GIMNI, kata Sahat, sudah berencana akan keluar dari program produksi minyak curah yang digulirkan untuk menormalkan harga minyak goreng di pasar. “Makanya saya WA ke Dirjen Perindustrian, Pak Putu. Kalau ini begini kami akan mengundurkan diri dari minyak curah ini. Karena apa, karena kami yang ditangkapi,” ucapnya.
Kejaksaan Agung (Kejagung) sebelumnya menetapkan empat orang tersangka dalam kasus pemberian fasilitas ekspor produk CPO dan turunannya.

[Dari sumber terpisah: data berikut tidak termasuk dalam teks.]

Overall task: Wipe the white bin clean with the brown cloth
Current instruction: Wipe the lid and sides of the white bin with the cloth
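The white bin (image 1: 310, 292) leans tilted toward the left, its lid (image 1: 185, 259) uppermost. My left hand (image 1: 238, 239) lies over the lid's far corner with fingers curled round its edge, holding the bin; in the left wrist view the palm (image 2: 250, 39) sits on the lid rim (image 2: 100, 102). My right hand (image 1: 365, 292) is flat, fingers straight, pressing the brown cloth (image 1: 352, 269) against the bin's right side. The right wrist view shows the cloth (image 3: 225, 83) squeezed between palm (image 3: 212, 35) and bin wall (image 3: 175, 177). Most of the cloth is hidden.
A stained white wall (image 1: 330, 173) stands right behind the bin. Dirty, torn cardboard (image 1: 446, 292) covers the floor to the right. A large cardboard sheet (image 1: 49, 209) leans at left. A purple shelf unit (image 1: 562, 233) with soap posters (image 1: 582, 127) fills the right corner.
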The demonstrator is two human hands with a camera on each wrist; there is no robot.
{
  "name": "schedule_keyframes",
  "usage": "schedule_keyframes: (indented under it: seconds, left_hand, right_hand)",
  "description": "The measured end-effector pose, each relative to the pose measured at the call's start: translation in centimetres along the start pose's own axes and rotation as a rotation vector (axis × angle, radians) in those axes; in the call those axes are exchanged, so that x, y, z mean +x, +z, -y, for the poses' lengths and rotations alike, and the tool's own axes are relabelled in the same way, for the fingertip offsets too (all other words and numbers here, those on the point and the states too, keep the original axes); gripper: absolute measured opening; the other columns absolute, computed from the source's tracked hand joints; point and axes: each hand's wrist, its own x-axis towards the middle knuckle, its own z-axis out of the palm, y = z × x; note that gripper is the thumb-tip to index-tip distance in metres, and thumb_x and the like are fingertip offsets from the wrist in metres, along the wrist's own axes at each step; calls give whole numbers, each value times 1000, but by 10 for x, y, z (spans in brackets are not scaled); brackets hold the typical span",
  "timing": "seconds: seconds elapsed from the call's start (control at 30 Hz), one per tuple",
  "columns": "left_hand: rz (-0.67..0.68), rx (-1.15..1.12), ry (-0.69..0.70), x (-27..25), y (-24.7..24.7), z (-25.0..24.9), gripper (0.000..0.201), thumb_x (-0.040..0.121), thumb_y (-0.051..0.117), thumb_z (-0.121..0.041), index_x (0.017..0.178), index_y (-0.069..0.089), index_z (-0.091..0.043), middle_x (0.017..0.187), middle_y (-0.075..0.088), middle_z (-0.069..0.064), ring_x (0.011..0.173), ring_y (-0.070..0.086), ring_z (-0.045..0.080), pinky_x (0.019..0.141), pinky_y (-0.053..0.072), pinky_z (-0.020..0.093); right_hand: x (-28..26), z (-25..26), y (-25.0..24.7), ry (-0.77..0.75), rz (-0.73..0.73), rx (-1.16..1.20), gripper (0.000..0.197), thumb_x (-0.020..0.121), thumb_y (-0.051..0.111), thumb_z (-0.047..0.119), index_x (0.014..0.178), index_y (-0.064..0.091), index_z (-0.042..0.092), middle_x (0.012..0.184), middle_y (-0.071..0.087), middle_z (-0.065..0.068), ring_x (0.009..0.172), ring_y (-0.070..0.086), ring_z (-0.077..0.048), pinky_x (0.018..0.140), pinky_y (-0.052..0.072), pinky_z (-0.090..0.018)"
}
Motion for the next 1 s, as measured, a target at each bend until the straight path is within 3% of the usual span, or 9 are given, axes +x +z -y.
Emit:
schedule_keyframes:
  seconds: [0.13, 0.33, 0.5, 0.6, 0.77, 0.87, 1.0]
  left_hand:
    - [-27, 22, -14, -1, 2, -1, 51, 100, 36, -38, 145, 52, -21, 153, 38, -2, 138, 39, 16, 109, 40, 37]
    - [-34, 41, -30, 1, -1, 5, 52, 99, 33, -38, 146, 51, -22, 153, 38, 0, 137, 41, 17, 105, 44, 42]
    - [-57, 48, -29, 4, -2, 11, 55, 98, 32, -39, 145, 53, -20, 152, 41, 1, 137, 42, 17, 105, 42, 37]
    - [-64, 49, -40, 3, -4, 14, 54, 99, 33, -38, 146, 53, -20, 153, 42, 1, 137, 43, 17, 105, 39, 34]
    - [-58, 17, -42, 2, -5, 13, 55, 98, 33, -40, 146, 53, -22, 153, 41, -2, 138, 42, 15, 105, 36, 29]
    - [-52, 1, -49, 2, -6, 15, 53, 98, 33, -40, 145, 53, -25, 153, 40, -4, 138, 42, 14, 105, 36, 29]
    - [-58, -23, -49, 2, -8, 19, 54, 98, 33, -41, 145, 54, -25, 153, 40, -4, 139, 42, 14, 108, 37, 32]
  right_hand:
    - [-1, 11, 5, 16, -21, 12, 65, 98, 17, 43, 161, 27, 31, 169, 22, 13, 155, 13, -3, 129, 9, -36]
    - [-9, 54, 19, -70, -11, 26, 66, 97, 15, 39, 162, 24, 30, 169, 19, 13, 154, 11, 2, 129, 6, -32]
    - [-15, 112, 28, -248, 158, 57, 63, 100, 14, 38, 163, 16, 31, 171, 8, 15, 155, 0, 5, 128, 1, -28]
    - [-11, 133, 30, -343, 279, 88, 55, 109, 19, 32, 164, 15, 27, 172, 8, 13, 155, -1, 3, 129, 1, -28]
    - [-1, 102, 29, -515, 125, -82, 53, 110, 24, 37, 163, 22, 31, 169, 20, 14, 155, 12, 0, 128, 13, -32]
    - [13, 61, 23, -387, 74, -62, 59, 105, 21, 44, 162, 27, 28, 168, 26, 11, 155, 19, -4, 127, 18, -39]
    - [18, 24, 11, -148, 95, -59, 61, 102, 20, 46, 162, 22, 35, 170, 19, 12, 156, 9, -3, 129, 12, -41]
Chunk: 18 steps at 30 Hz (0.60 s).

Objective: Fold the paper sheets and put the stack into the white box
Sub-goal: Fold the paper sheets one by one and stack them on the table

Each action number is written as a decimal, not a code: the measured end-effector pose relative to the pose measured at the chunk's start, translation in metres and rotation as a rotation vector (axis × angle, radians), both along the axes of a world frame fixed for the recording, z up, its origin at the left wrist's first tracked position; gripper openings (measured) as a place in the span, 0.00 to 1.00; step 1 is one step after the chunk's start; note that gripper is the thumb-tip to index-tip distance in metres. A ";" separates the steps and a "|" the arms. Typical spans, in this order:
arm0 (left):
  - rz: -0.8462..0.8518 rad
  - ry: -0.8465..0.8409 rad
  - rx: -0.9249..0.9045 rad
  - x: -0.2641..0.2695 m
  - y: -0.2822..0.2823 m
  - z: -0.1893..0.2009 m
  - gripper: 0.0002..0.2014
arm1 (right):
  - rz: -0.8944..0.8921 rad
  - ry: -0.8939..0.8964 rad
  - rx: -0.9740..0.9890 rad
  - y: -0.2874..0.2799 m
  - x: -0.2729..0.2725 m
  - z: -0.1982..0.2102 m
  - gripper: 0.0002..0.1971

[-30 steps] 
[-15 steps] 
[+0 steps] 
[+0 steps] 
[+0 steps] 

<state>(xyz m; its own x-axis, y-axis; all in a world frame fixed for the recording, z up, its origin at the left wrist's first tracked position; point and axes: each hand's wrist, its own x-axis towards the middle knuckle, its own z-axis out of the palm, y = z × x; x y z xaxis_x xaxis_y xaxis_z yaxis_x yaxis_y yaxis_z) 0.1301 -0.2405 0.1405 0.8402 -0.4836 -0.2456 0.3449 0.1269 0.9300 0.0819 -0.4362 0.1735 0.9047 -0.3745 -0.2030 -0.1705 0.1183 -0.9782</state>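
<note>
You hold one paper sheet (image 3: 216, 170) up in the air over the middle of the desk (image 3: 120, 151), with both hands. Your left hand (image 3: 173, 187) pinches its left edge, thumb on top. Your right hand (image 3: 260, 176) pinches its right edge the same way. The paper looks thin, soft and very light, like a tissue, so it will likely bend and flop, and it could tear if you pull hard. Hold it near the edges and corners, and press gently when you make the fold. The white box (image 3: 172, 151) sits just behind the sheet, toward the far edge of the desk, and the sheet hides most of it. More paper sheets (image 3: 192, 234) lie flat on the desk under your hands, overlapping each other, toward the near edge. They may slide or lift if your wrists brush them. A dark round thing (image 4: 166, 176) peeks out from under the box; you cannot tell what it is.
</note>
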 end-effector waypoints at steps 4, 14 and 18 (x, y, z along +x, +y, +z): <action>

Hal ini yang kemudian berujung pada kelangkaan minyak goreng di dalam negeri.
Keempat orang itu adalahDirektur Jenderal Perdagangan Luar Negeri Kementerian Perdagangan, Indrashari Wisnu Wardhana; Komisaris Utama PT Wilmar Nabati Indonesia, Master Parulian Tumanggor; Senior Manager Corporate Affair Permata Hijau Grup, Stanley MA dan General Manager di Bagian General Affair PT Musim Mas, Pierre Togar Sitanggang.
Jaksa Agung ST Burhanuddin menyatakan alasan pihaknya menetapkan nama-nama tersebut menjadi tersangka adalah karena adanya pemufakatan antara pemohon dan pemberi izin dalam proses penerbitan persetujuan ekspor.